I can tell you from my own relatively short period of time in my own closet how damaging it was to me and how ultimately hurtful it was to those I loved. I also know at those men who spent so many years in families have their own stories to tell. I can’t tell them, and frankly I do wonder what it would be like to have had kids. Would the price I would have paid been sufficiently counterbalanced by that benefit? I’ll never know, and that is a topic for another day.
The human mind’s ability to deny reality because of the perceived enormity of that reality can be protective, but it exacts a steep price. If you do live in southwest Missouri — for that matter if you live right here in Saint Louis — and if you have not yet been vaccinated, I am begging you to do so. And when you do, I hope you will be able to do it proudly and will feel comfortable letting everyone you love know that you have done so.
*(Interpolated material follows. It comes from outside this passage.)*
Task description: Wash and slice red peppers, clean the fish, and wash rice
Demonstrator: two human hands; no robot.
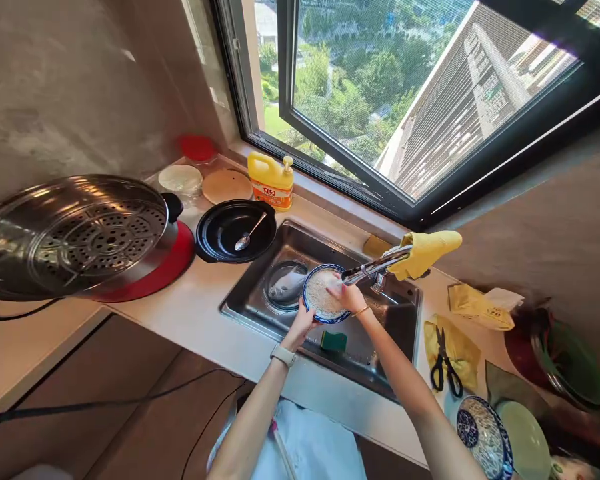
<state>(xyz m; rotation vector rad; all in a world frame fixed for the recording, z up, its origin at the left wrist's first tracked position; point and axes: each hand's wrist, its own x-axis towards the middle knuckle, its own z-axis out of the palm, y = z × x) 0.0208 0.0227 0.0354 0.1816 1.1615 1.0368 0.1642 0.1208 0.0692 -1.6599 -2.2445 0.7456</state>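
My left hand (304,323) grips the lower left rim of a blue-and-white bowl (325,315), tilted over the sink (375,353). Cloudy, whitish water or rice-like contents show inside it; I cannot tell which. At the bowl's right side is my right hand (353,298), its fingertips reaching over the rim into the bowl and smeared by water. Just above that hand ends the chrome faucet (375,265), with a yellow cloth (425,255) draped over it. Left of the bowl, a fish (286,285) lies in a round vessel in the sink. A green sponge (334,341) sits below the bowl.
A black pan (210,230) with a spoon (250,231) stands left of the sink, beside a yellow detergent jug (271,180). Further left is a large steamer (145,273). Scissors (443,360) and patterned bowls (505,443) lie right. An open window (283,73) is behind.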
And that you will then plead with them to get vaccinated.
And if you feel you still simply can’t do this publicly, please drive two counties over, and get vaccinated anyway. Please save yourself. You may also save someone you love by not spreading the virus to them. And in whatever way you can, work to change your community so that you don’t have to remain in the vaccine closet
The closet is a place to put things that we don’t want people to see everyday but may be necessary to our lives. There may be a reason to dwell there right now, but in the long run, it is not a place to fully live our life.